> _Exercise requirements_
Below are entries; count the lines among them that contain the word "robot", and give only the count.

> _Data shown_
****************************************

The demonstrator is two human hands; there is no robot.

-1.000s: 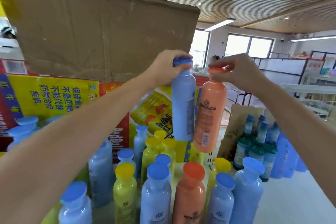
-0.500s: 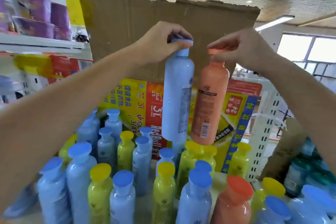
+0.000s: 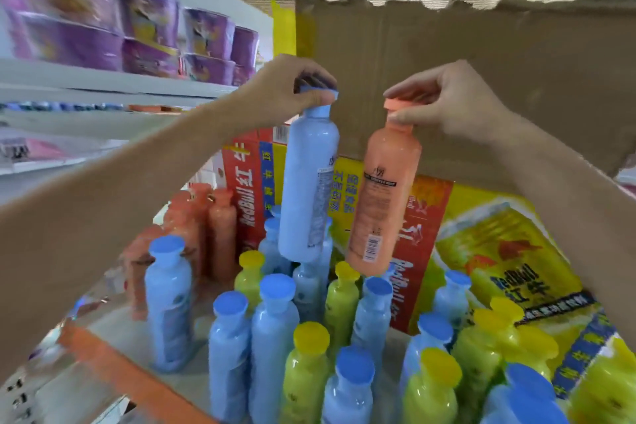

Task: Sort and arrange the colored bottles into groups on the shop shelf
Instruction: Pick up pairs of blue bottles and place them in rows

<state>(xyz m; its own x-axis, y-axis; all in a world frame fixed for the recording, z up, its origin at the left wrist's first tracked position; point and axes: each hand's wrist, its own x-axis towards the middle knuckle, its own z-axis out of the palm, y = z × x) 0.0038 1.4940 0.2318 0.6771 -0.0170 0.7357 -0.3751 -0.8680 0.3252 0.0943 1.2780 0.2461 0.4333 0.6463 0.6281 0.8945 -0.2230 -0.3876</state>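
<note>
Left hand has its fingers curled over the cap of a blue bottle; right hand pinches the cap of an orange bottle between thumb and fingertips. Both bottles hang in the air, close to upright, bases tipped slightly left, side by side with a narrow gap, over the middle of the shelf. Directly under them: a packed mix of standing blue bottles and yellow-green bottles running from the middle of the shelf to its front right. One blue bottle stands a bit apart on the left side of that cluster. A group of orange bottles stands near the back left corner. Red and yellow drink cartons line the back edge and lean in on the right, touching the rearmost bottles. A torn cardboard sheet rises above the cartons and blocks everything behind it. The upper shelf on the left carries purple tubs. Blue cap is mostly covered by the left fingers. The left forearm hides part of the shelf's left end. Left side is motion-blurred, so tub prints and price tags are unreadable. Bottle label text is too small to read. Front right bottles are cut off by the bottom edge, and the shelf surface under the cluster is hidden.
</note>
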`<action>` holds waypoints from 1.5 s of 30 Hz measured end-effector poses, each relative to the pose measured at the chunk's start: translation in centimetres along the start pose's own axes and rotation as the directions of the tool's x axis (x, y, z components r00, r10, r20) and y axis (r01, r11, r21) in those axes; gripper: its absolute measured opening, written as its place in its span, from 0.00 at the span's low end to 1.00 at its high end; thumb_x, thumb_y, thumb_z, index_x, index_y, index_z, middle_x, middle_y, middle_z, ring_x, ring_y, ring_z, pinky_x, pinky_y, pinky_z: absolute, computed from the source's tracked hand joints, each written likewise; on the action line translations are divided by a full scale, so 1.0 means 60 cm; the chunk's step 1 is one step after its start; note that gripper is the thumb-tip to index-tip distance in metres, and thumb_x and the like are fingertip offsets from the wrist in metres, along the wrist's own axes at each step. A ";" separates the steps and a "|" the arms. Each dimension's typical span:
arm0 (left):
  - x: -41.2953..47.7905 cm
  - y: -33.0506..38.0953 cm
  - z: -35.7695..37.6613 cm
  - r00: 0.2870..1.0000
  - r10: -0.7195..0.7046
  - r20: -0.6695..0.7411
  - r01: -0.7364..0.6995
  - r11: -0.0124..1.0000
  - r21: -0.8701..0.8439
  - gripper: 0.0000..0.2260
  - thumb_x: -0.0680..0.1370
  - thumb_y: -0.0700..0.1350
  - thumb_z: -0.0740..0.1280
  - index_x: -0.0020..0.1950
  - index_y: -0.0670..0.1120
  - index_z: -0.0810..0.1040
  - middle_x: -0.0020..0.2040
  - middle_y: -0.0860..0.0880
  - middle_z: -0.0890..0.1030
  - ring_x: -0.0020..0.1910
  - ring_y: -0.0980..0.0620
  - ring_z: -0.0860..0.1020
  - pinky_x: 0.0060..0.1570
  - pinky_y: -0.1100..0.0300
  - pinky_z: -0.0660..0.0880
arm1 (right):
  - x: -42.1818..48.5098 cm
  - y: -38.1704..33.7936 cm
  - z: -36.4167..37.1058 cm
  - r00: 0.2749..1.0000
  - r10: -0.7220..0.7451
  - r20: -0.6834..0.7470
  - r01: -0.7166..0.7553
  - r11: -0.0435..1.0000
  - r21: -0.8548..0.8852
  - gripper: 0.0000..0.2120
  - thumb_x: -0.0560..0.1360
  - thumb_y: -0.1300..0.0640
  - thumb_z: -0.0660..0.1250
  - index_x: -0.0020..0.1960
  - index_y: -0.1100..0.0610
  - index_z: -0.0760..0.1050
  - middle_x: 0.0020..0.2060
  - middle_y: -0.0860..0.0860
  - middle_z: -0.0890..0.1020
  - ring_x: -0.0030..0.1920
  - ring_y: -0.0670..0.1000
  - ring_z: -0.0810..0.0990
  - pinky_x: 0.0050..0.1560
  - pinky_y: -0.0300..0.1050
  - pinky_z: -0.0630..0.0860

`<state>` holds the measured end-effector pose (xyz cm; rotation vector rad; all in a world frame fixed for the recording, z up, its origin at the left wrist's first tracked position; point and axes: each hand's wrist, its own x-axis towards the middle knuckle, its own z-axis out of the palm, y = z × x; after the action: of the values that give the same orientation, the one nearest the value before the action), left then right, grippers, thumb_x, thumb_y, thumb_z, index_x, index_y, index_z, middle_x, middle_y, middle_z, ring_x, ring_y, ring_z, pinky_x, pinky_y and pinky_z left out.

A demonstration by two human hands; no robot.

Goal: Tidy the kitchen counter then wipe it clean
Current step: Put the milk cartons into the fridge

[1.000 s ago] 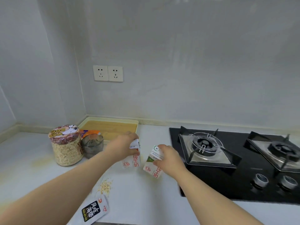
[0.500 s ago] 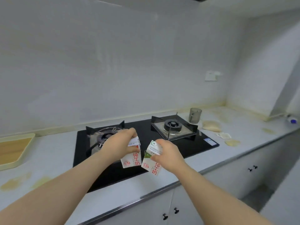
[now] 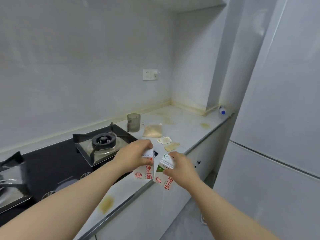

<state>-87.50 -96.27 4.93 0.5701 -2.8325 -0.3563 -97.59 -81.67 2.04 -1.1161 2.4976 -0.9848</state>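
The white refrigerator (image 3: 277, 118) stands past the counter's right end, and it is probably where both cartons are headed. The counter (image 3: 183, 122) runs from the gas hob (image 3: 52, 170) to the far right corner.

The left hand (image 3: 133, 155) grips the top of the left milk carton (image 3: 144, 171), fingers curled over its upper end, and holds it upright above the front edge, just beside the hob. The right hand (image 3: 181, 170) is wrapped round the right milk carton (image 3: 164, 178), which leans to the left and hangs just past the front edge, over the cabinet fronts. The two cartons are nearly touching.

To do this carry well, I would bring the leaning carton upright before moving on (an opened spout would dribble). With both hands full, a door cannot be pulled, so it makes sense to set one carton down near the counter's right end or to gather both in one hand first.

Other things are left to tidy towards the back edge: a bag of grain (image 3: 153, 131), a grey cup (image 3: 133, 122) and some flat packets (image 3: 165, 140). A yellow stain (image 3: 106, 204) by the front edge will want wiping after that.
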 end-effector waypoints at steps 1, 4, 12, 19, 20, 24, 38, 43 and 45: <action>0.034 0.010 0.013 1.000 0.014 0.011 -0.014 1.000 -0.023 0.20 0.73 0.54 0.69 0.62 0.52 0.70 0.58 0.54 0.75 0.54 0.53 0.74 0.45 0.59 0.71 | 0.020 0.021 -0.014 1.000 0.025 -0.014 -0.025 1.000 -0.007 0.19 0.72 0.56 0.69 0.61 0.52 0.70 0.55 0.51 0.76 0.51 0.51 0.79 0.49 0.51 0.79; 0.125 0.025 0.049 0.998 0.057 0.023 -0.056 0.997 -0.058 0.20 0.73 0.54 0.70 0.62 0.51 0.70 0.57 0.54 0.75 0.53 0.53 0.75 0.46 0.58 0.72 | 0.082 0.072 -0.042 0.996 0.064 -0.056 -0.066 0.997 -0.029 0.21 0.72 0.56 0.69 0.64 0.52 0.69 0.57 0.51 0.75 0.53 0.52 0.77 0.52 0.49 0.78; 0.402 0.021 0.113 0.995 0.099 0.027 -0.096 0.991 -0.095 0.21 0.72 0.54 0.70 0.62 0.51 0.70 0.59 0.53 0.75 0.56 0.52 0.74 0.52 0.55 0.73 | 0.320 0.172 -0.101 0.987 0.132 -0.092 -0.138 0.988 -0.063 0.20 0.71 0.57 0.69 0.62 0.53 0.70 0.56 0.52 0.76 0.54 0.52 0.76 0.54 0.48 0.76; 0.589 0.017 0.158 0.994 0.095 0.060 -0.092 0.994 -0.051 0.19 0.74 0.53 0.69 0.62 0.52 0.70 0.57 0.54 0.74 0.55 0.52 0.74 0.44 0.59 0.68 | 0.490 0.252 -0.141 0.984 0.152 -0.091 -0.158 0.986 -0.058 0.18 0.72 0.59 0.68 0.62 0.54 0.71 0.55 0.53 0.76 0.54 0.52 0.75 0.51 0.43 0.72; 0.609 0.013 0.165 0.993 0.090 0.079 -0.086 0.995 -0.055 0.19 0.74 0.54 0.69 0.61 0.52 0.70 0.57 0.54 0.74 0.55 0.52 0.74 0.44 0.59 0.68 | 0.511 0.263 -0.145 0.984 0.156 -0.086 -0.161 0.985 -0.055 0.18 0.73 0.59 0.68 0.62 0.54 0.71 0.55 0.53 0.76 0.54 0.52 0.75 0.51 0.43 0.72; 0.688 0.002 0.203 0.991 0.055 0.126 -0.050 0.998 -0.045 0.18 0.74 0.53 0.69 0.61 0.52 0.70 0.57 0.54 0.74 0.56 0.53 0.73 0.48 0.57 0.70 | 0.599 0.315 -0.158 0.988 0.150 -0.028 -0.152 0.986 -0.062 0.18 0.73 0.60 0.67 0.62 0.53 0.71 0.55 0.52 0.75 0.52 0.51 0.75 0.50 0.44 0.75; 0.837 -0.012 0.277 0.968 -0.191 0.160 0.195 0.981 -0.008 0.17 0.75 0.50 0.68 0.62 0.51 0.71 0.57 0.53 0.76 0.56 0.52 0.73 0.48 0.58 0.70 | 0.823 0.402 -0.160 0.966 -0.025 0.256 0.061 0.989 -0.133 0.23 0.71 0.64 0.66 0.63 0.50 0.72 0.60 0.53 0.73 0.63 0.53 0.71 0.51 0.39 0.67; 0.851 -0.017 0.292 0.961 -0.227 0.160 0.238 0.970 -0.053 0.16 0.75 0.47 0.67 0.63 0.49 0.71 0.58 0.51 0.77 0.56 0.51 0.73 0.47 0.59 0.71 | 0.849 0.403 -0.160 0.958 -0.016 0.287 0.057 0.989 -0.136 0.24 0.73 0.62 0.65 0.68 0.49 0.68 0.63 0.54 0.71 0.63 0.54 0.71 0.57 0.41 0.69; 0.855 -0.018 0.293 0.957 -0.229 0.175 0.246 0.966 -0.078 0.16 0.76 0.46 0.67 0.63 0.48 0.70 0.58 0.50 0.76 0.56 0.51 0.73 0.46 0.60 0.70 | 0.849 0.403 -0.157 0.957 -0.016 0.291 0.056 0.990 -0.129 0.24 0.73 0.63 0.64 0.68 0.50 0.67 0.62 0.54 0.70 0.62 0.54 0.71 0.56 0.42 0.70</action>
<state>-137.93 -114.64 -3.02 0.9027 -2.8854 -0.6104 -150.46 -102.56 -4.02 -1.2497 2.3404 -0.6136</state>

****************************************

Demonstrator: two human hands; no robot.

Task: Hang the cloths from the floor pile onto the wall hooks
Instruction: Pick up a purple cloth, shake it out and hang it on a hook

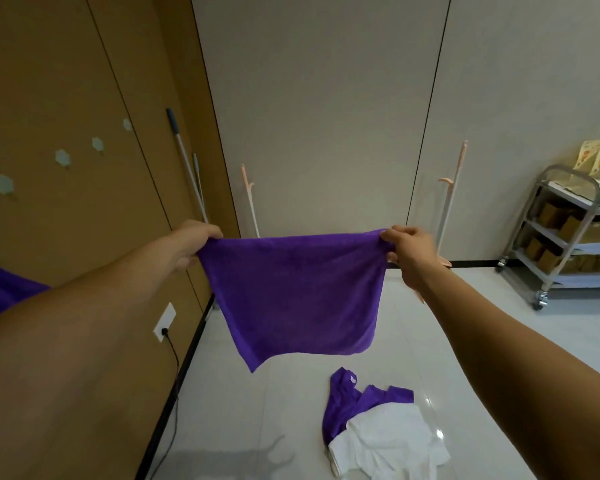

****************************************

> _Result_
3